* TASK GOAL *
Return verbatim every line from the first line of the data below to the line that contains "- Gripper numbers", inclusive, and no further.

* PROVIDED MATERIAL *
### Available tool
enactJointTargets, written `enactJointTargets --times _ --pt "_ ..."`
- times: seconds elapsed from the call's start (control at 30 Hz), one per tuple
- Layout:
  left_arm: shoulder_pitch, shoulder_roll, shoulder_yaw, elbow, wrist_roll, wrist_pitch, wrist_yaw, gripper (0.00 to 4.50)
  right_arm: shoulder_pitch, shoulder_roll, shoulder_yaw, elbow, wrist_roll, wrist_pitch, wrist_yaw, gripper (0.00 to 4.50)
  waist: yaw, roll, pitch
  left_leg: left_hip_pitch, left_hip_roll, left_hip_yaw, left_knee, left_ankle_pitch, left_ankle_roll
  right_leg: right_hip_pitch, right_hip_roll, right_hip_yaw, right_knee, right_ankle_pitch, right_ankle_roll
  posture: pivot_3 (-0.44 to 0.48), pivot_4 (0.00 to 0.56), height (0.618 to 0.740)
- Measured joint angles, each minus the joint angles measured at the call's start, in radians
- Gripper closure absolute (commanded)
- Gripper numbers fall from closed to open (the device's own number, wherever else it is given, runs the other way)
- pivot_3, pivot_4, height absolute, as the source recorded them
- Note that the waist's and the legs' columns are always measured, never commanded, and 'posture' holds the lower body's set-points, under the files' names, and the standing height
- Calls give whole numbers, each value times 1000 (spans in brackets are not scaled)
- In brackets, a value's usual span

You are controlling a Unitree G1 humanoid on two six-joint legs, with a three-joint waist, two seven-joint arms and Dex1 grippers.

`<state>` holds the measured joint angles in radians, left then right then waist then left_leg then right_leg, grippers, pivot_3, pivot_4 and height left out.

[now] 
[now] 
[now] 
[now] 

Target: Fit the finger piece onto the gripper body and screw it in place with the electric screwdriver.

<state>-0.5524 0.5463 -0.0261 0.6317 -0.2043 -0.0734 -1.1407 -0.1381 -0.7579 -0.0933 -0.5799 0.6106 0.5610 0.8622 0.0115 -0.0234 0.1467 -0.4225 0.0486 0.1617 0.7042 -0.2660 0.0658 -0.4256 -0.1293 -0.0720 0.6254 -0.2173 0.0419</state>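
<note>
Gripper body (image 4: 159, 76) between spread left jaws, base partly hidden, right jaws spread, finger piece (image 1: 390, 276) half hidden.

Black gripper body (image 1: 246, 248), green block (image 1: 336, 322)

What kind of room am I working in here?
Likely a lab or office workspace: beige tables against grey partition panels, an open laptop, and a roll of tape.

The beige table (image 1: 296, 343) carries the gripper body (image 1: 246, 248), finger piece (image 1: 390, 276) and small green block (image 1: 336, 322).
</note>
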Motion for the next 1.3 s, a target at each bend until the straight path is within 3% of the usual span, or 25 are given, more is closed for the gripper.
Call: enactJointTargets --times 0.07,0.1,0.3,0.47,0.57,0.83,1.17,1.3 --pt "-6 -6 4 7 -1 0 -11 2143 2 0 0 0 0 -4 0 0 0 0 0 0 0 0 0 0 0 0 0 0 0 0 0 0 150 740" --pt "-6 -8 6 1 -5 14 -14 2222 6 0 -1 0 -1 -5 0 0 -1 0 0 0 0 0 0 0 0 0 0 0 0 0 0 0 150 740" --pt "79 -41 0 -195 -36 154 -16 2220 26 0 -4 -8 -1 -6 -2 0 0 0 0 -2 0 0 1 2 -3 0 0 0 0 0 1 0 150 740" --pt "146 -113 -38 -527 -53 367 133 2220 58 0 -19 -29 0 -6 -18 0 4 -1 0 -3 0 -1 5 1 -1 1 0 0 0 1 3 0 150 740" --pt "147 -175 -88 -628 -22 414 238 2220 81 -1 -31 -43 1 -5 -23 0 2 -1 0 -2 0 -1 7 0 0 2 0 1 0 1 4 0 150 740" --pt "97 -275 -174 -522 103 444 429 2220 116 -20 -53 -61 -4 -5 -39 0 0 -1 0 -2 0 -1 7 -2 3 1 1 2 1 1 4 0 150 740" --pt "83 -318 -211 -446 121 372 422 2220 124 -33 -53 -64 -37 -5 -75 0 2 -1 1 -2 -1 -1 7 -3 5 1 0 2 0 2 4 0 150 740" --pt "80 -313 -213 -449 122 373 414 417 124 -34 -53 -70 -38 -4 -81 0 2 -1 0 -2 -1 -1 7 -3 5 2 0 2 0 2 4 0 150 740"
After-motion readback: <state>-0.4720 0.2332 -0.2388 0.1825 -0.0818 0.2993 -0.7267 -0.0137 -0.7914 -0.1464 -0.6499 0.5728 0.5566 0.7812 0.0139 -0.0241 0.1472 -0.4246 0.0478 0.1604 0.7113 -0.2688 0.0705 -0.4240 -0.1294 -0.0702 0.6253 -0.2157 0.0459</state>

* TASK OUTPUT *
### Available tool
enactJointTargets, written `enactJointTargets --times _ --pt "_ ..."`
- times: seconds elapsed from the call's start (control at 30 Hz), one per tuple
- Layout:
  left_arm: shoulder_pitch, shoulder_roll, shoulder_yaw, elbow, wrist_roll, wrist_pitch, wrist_yaw, gripper (0.00 to 4.50)
  right_arm: shoulder_pitch, shoulder_roll, shoulder_yaw, elbow, wrist_roll, wrist_pitch, wrist_yaw, gripper (0.00 to 4.50)
  waist: yaw, roll, pitch
  left_leg: left_hip_pitch, left_hip_roll, left_hip_yaw, left_knee, left_ankle_pitch, left_ankle_roll
  right_leg: right_hip_pitch, right_hip_roll, right_hip_yaw, right_knee, right_ankle_pitch, right_ankle_roll
  posture: pivot_3 (-0.44 to 0.48), pivot_4 (0.00 to 0.56), height (0.618 to 0.740)
- Measured joint angles, each minus the joint angles measured at the call's start, in radians
- Gripper closure absolute (commanded)
- Gripper numbers fall from closed to open (the device's own number, wherever else it is given, runs the other way)

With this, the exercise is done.